6.1. O RDPMAL face à lei est. nº 5346/92. Estatuto dos Policiais-Militares do Estado de Alagoas

Com efeito, consoante foi visto do poder regulamentar, o regulamento tem por desiderato o auxílio à LEI. Visa, portanto, complementar ou subsidiar esta mesma LEI. Nesse sentido, é de se ressaltar que há, na PMAL, uma situação inusitada e sui generis, qual seja, a Lei Est. nº 5346/92, de 26 de maio, é posterior ao decreto, que é de 23 de janeiro de 1981, em onze anos, quatro meses e três dias, adquiriu o condão de ser regulamentada por decreto pretérito e inexistente, posto que, em seu Art. 35 caput, § § 1º e 2º, estabelece, "As transgressões disciplinares são especificadas no regulamento disciplinar (...)" e que este "(...) estabelecerá as normas para sua aplicação e amplitude das punições disciplinares" (§ 1º), e que "(...) as punições disciplinares de prisão e detenção não poderão ultrapassar de 30 (trinta) dias".(§ 2º). Logo, é de se ver, que o auxílio, complemento e subsídio à Lei, a que se presta o regulamento, antecede à própria lei, em mais de onze anos.

Ora, ressabido que a lei opera efeitos ex nunc, i.e., de sua edição para à frente, para o futuro, pois que destina-se aos fatos presentes e futuros. Mas, em relação ao RDPMAL, operou efeitos ex tunc, ou seja, os fatos pretéritos foram ultra-ativados. O RDPMAL passou a ter eficácia futura, antes mesmo da lei dar-lhe existência, porquanto os planos da "existência, validade e eficácia", de que trata Pontes de Miranda, foram e são, aqui, derrogados, posto que o Art. 135 da lei em comento estabelece,

"Esta lei entrará em vigor na data de sua publicação (26 de maio de 1992), ficando revogada a Lei 3696 de 28 de dezembro de 1976 (antigo estatuto), e toda legislação que lhe é complementar e demais disposições em contrário" - g.n.

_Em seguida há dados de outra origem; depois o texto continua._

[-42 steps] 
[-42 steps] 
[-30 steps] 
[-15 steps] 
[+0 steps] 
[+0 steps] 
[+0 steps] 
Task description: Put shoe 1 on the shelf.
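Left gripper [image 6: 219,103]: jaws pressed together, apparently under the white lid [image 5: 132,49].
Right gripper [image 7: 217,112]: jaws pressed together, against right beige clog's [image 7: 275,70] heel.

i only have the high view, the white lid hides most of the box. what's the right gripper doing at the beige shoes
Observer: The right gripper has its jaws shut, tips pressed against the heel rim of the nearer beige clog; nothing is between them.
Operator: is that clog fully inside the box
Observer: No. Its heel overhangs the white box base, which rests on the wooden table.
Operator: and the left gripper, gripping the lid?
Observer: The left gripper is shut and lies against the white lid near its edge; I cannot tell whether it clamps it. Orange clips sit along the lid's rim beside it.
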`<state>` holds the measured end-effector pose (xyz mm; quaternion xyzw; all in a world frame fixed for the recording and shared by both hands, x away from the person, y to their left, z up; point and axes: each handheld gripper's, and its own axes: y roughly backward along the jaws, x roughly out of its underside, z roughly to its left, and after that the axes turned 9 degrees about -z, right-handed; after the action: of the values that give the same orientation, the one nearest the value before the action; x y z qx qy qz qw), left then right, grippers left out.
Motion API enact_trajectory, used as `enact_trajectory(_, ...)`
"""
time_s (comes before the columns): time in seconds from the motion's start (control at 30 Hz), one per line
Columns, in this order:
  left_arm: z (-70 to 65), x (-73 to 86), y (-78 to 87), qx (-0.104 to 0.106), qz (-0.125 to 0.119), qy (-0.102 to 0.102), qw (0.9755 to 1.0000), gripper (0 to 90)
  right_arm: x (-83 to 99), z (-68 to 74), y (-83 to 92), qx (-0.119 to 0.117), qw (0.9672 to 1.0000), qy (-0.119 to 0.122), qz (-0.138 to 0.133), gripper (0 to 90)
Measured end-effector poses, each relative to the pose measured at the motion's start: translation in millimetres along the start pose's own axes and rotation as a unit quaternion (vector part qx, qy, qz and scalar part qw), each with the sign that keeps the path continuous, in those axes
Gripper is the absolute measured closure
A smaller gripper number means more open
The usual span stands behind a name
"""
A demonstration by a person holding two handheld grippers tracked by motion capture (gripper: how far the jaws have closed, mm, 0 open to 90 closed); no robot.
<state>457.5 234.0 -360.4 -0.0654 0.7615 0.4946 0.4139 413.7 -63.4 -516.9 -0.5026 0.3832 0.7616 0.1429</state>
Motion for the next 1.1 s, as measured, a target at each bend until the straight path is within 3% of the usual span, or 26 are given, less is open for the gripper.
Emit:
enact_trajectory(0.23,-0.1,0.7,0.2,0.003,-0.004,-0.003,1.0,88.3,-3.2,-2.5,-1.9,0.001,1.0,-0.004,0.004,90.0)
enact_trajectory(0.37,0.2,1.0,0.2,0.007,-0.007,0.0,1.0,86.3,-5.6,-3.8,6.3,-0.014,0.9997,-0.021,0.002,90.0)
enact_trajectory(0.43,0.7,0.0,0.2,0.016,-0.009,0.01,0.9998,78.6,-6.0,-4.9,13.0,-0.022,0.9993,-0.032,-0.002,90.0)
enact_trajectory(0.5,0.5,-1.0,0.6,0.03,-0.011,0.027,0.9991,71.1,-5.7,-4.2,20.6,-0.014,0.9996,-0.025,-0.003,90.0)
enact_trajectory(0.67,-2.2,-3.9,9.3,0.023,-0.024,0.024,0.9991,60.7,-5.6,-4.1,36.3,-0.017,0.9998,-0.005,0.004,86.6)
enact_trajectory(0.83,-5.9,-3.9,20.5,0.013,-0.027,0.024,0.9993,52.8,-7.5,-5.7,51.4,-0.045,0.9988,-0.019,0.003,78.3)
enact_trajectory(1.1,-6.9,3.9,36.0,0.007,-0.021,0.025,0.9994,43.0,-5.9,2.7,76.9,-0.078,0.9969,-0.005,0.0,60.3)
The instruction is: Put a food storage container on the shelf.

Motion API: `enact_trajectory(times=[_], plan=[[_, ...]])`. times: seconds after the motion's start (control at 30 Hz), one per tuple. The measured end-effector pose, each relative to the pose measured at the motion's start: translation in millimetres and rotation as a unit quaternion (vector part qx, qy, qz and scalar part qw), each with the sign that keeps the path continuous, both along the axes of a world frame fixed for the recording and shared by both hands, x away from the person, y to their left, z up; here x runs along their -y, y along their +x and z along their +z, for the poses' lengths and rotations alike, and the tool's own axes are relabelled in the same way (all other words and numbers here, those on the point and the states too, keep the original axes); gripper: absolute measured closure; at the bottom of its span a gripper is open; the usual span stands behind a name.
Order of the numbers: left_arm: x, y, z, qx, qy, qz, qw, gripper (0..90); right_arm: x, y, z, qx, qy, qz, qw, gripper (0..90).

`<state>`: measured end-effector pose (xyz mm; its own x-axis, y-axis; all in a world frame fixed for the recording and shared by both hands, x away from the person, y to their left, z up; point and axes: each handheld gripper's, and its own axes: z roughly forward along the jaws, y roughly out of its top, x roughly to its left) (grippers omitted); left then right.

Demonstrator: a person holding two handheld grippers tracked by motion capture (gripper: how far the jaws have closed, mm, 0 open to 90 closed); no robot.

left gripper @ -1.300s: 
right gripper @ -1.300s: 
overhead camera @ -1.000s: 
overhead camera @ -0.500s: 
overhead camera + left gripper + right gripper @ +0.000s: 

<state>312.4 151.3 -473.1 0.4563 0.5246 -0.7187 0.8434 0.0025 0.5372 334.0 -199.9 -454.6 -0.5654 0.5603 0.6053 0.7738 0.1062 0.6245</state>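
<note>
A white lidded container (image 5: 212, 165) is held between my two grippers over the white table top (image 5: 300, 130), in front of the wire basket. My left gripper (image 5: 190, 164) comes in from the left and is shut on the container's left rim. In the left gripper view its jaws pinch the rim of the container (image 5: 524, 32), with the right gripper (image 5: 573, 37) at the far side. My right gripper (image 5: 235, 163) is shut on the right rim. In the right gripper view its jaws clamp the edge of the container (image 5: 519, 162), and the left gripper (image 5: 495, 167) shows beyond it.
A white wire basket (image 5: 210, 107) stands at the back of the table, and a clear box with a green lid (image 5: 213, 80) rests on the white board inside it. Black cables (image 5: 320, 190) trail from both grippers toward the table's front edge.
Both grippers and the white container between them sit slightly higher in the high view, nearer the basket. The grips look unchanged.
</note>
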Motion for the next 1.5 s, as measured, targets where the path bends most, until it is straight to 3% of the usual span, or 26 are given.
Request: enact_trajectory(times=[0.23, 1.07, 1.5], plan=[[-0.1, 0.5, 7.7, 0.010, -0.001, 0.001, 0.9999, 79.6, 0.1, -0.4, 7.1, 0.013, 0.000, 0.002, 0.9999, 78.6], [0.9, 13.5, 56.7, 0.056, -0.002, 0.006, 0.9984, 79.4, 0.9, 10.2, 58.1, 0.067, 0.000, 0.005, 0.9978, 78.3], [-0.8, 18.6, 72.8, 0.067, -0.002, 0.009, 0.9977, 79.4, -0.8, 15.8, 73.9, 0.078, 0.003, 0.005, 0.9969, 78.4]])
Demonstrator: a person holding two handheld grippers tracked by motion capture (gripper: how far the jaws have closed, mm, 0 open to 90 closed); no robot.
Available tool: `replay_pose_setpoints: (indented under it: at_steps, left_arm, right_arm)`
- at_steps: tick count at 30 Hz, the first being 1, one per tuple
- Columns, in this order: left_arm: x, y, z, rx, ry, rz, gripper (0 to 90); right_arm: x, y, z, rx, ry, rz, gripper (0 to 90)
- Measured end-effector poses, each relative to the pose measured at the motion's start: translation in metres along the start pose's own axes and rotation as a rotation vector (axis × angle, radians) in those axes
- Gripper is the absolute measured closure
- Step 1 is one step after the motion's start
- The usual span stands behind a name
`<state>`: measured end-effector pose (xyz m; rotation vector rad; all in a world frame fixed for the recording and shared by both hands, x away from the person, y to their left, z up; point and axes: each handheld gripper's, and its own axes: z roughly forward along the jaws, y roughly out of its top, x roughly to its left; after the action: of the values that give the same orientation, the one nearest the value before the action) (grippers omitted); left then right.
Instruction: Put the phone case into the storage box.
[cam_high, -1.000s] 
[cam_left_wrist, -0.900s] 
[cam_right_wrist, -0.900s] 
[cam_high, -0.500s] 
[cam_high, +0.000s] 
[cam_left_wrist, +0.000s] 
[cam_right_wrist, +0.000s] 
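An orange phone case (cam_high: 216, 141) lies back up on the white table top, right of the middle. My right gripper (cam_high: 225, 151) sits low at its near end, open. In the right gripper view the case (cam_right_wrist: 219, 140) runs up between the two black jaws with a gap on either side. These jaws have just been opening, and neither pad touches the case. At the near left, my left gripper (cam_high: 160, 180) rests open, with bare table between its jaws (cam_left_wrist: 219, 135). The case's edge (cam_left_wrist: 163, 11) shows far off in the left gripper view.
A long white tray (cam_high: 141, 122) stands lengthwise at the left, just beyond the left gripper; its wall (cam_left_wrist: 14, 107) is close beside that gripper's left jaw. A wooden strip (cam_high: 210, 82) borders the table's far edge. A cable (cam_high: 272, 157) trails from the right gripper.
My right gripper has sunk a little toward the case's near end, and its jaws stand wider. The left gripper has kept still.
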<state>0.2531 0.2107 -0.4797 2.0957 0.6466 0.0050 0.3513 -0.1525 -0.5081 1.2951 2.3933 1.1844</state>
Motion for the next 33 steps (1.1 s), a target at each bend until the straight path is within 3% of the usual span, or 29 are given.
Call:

É mister trazer a lume o teor do decreto de aprovação do RDPMAL, o qual regulamentava o Art. 46 da Lei 3696/76, de 28 de dezembro de 1976 - estatuto revogado, senão vejamos:

"Decreto nº 4598 de 23 de Janeiro de 1981:

Dispõe sobre o regulamento disciplinar da Polícia Militar do Estado de Alagoas e dá outras Providências.

O Governador do Estado de Alagoas, usando das atribuições que lhe confere o inciso III do Art. 59, da Constituição Estadual, e tendo em vista o disposto no Art.46 da Lei nº 3696, de 28 de dezembro de 1976.

Decreta:

Art. 1º - Fica aprovado o Regulamento Disciplinar da Polícia Militar do Estado de Alagoas, que com este baixa.

Art. 2º - Este Decreto entrará em vigor na data de sua publicação, revogadas as disposições em contrário.

Palácio Marechal Floriano, em Maceió, 23 de Janeiro de 1981 - 93º da República." - g.n.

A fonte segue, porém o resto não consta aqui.